Par exemple, les décennies de guerre qu’a connues le Soudan et qui ont abouti à la sécession négociée du Soudan du Sud ont bien été alimentées par la rivalité entre la Chine et les Etats-Unis pour le pétrole soudanais (et une éclatante victoire chinoise que Bouamama omet de souligner). Cependant, la profonde animosité entre Soudanais du Nord – où domine une élite arabe– et Soudanais du Sud – animistes dans leur grande majorité, et non chrétiens comme affirmé dans l’ouvrage – trouve ses racines bien avant la colonisation, le Nord ayant considéré pendant des siècles le Sud comme une réserve d’or, d’ivoire et d’esclaves. De même, l’affirmation de l’auteur selon laquelle le déclenchement de la « deuxième guerre » du Soudan (1983-2002) n’aurait « aucun lien avec l’imposition de la Shari’a  décrétée simultanément par le Nord semble quelque peu légère. Certes, la suppression de l’autonomie du Sud et le redécoupage des frontières internes pour qu’une plus grande part des réserves pétrolières qui venaient d’être découvertes passent au Nord sont des facteurs qui ont pesé, mais l’imposition de la Shari’a aux Sudistes a provoqué parmi eux un vent immédiat de révolte et de mobilisation1.

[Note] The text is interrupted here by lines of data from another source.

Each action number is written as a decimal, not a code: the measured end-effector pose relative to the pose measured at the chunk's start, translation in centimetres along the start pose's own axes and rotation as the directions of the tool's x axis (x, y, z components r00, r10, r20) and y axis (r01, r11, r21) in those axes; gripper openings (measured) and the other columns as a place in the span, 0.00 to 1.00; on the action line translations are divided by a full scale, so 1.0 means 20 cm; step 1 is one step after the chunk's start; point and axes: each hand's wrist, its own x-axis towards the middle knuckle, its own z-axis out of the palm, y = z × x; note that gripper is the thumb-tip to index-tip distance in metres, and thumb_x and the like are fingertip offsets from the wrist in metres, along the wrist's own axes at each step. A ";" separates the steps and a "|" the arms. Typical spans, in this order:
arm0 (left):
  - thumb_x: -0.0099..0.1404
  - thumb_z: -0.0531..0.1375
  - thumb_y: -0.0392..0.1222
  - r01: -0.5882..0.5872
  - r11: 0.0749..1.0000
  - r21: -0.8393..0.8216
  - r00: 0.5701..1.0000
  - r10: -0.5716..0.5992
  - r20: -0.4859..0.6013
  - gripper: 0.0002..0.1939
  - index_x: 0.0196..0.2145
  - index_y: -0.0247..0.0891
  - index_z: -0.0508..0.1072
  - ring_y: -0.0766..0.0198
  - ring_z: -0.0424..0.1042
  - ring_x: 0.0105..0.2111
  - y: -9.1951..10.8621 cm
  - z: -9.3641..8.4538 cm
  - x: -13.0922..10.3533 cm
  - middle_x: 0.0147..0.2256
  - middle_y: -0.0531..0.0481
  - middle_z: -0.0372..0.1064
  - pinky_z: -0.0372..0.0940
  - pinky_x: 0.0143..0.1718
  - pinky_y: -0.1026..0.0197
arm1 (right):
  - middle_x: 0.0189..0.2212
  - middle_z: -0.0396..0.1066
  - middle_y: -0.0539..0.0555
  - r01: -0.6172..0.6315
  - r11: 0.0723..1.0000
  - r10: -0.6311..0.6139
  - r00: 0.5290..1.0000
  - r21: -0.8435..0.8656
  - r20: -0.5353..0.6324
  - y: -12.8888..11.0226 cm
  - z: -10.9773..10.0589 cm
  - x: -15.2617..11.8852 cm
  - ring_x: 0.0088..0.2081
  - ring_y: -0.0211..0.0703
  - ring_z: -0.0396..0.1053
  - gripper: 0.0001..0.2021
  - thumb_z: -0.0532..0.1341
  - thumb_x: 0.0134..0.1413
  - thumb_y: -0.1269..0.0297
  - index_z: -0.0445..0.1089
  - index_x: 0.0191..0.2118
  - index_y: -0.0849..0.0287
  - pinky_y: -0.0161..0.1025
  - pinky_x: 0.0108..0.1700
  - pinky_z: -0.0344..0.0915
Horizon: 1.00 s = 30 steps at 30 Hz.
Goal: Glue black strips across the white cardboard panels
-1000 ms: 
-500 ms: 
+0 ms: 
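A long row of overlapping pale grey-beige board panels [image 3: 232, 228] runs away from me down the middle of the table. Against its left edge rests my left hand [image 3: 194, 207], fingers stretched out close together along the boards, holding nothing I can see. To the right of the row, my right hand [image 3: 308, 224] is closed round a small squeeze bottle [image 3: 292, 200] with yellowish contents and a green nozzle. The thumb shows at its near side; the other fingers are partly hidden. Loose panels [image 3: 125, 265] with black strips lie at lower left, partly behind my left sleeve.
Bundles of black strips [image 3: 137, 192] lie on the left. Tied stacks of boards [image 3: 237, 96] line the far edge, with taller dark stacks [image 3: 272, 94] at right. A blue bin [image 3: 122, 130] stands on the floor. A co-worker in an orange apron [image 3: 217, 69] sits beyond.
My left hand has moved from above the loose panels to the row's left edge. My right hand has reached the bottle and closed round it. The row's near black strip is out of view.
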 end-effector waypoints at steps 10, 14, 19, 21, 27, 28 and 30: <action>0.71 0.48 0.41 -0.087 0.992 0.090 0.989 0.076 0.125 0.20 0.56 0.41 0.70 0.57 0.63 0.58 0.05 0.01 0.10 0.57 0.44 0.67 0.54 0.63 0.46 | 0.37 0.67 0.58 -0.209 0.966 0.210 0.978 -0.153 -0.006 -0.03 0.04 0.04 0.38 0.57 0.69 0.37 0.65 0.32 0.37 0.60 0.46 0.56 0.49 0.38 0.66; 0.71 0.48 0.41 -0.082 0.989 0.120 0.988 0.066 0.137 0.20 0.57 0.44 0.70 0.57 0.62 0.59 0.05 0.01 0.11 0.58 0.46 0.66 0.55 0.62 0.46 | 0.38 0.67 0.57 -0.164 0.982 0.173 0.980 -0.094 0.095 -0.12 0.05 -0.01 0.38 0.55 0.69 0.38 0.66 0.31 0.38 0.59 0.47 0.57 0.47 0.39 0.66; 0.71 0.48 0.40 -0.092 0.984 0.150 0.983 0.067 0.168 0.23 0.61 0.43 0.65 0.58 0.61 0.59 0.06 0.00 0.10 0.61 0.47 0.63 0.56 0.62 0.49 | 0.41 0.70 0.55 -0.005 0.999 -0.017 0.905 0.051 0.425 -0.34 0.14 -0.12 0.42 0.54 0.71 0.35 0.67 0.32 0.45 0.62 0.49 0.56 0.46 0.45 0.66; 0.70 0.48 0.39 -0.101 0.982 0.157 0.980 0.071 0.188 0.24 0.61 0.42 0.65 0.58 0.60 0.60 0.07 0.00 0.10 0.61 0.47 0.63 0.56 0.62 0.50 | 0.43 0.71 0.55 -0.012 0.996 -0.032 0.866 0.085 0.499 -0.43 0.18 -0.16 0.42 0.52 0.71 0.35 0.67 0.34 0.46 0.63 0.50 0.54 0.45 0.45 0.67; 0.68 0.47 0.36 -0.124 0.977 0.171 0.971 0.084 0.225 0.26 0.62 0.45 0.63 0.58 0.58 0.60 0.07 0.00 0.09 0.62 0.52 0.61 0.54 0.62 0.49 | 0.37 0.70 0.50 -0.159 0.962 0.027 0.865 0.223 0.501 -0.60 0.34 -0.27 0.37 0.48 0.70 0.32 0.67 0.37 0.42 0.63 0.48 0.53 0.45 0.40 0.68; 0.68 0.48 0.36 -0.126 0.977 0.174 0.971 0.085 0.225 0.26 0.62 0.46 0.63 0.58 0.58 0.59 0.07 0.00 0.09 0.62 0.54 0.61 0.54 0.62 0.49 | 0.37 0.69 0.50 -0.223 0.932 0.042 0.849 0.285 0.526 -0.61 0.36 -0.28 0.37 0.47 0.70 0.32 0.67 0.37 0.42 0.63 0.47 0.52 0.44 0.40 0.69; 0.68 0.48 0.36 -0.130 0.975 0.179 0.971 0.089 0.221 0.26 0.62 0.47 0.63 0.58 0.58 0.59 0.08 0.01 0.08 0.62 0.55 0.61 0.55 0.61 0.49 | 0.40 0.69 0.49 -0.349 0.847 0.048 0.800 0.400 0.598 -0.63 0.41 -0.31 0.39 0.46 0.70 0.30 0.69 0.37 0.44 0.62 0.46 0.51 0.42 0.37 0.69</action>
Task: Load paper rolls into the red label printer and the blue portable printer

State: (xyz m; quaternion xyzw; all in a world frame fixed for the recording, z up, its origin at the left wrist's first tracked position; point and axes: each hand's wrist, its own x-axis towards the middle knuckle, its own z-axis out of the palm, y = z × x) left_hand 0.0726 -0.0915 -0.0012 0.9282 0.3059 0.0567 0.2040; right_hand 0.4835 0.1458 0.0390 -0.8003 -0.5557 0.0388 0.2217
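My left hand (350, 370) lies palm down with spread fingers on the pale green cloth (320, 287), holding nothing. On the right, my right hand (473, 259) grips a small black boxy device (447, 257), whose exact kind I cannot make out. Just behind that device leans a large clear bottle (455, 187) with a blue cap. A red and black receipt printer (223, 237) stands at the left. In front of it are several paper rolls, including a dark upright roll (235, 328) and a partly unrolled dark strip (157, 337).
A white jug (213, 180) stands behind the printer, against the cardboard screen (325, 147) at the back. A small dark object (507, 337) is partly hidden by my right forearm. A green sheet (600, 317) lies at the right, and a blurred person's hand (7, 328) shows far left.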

Outre un certain manque de nuances, on peut parfois reprocher à ce manuel stratégique une absence de lien avec l’évolution récente. Ainsi, si l’auteur relate avec beaucoup d’empathie la lutte du peuple érythréen pour son indépendance arrachée à l’Ethiopie et décrit son gouvernement comme un bastion anti-impérialiste, il n’a manifestement pas pu prévoir la spectaculaire réconciliation éthio-érythréenne de juillet 2018, préparée depuis au moins 2015 par la diplomatie de Washington et de pétromonarchies du Golfe. En contrepartie de la fin de son isolement international et d’une assistance sans doute généreuse, l’Erythrée a offert à la coalition arabe qui met à feu et à sang le Yémen, non seulement l’accès à son port d’Assab, mais aussi une base militaire pour qu’elle puisse plus facilement bombarder ce pays-martyr.

Avoir une vue globale des problèmes qui minent le développement de l’Afrique est une excellente chose. Cependant, la complexité de ces problèmes, la pluralité et l’inextricabilité de leurs causes et conséquences, et la diversité des situations rendent extrêmement périlleux l’exercice de les expliquer au moyen d’un nombre trop limité de facteurs.

"Manuel stratégique de l’Afrique" de Saïd Bouamama, Ed. Investig’Action, 2018. Le tome II, consacré à l’Afrique de l’Ouest et au Maghreb, vient de paraître.

1. L’auteur de cet article était présent au Soudan de juin à octobre 1983.